Thai singer (born 1997)

Nutnicha Krusagayavong (Thai: ณัฐณิชา ครูศากยวงศ์; born 10 August 1997), nicknamed NistY (Thai: นิสตี้), is a Thai singer-songwriter, rapper, model, actress and voice actress. She is a member of the Thai musical duo Princess Kill, alongside her older twin sister, NistA Nutnacha.

== Name ==
The name, "NistY", was intended to complement NistA. Due to frequent mispronunciations as "Nasty", she adopted the personal branding line: "N-I-S-T-Y, NistY, not NastY".

== Career ==
Both NistY and NistA were trainees at South Korean companies. They are deeply involved in the entertainment, music, and publishing industries. Their international education, combined with their work alongside people from diverse nationalities and backgrounds, has made them familiar with multicultural societies.

Apart from her screen presence, she also creates cartoons, comics, and related materials; writes novels, fiction, and scholarly articles (mostly in English); and produces music and choreography. She occasionally does translation and interpretation work as well.

=== 2022–2024: Blackforce ===
On November 11, 2022, NistY and NistA were revealed as 3rd generation members of a Thai girl group, Blackforce.

While part of Blackforce, she took part in several prominent events, including Japan Expo Thailand (the largest all-Japan event in Asia), the Thai-Japan Iconic Music Fest (the biggest Thai-Japan music festival in Thailand), and the Bilibili Anime Carnival 2023.

She additionally received invitations to numerous press screenings organized by major Thai film production and distribution companies, including Sahamongkol Film, along with Thai anime licensing companies such as DEX.
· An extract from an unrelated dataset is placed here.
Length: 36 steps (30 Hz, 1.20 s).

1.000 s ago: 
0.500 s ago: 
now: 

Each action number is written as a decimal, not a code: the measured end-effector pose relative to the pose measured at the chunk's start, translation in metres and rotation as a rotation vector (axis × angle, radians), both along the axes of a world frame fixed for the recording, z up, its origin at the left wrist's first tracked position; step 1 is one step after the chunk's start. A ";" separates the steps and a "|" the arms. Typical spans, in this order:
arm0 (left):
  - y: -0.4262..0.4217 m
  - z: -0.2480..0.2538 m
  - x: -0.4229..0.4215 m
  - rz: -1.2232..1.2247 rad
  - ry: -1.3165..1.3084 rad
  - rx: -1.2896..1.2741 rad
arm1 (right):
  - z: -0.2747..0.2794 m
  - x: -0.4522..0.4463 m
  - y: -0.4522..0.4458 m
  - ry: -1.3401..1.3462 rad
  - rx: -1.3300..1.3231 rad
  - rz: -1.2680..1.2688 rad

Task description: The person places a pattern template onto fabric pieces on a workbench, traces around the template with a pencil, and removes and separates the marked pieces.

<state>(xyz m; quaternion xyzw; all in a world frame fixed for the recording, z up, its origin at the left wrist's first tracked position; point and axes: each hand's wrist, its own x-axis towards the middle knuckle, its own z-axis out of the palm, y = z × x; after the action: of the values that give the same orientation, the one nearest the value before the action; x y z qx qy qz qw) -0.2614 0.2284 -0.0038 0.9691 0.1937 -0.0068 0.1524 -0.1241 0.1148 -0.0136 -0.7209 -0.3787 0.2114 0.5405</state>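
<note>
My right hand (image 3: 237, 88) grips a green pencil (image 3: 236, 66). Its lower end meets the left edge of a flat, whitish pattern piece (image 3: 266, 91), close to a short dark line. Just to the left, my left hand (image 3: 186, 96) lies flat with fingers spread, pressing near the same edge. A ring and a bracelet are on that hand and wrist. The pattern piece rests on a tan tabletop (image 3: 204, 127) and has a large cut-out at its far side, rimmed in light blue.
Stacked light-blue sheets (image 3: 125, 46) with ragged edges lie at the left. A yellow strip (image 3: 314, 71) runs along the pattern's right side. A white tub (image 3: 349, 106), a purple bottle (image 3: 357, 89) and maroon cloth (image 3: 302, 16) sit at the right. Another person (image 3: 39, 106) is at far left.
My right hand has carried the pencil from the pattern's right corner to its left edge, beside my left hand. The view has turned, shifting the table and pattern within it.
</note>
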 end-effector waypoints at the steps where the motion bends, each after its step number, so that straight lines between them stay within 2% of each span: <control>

=== 2024–present: PRINCESS KILL ===
Prior to her time with Blackforce, she had established herself across the entertainment, music, and publishing sectors. When the group disbanded in April 2024, she and her twin reclaimed their original identity, performing as the duo "Princess Kill".

== Awards ==

- Clean and Clear Idol Year 3 (2010) and Year 4 (2011), alongside NistA (her twin), Frung Narikun and Pang Mitchai (daughter of Thai Luk thung singer and Likay actor Chaiya Mitchai).
- KPN Music Competition 2012 (finalists).
- She is one of the Trinity College London Awards 2017's winners (Distinction).